Obama signs bill barring Iranian terrorist from US, says he won't enforce it

Somehow, the JPost missed the most important part of the story.

On Friday, President Hussein Obama signed into law a bill proposed by Senator Ted Cruz (R-Tx) that would prevent Iran from sending one of the former kidnappers at the US Embassy in Tehran to the US as ambassador to the United Nations. But Obama also announced that he would never enforce the law.

Obama decided to treat the law as mere advice. "Acts of espionage and terrorism against the United States and our allies are unquestionably problems of the utmost gravity, and I share the Congress's concern that individuals who have engaged in such activity may use the cover of diplomacy to gain access to our Nation," Obama said in his signing statement.
"Nevertheless, as President [George H.W.] Bush also observed, "curtailing by statute my constitutional discretion to receive or reject ambassadors is neither a permissible nor a practical solution." I shall therefore continue to treat section 407, as originally enacted and as amended by S. 2195, as advisory in circumstances in which it would interfere with the exercise of this discretion."
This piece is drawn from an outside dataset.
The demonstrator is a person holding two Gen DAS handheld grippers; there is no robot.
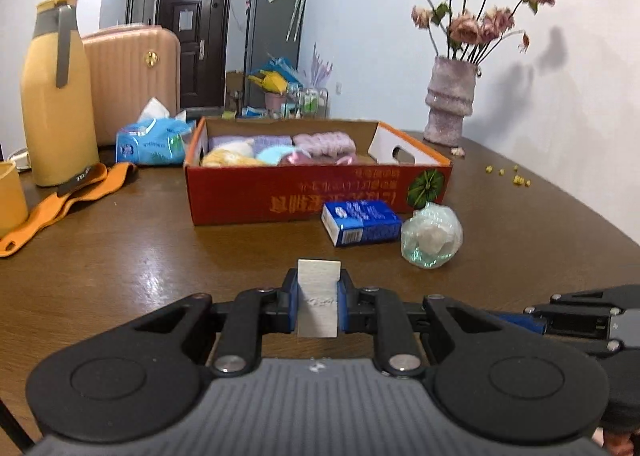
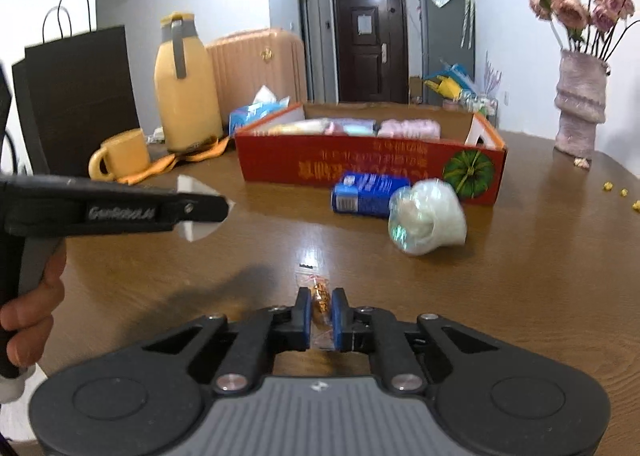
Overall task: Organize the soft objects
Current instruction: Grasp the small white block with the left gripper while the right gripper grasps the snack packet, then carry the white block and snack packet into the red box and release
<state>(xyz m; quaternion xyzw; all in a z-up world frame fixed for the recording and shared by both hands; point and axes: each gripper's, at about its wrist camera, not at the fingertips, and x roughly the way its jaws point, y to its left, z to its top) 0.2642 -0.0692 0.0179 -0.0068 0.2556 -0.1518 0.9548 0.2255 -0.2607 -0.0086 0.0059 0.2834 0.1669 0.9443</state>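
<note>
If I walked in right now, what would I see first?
Probably the red cardboard box in the middle of the brown table, filled with pastel soft things. Behind its right corner stands a pink vase of dried roses. Up close, the left gripper pinches a silvery flat packet and the right gripper pinches a small clear-wrapped snack.
</note>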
Obama frequently criticized President George W. Bush for such signing statements during his 2008 campaign. “Congress's job is to pass legislation," he said, as The Daily Beast recalled. "The president can veto it or he can sign it.” 
“It is unconscionable that, in the name of international diplomatic protocol, the United States would be forced to host a foreign national who showed a brutal disregard for the status of our diplomats when they were stationed in his country,” Cruz said when he introduced the bill. 
The legislation was directed at Hamid Abutalebi, whom Iranian President Hassan Rouhani tapped as U.N. ambassador, because of his alleged role in the 1979 student takeover of the U.S. Embassy in Tehran, in which 52 Americans were held hostage for 444 days. Abutalebi insists his role was limited to translation and negotiation. 
Iran has said it will not withdraw his name, and has asked the U.N. to investigate the U.S. visa denial.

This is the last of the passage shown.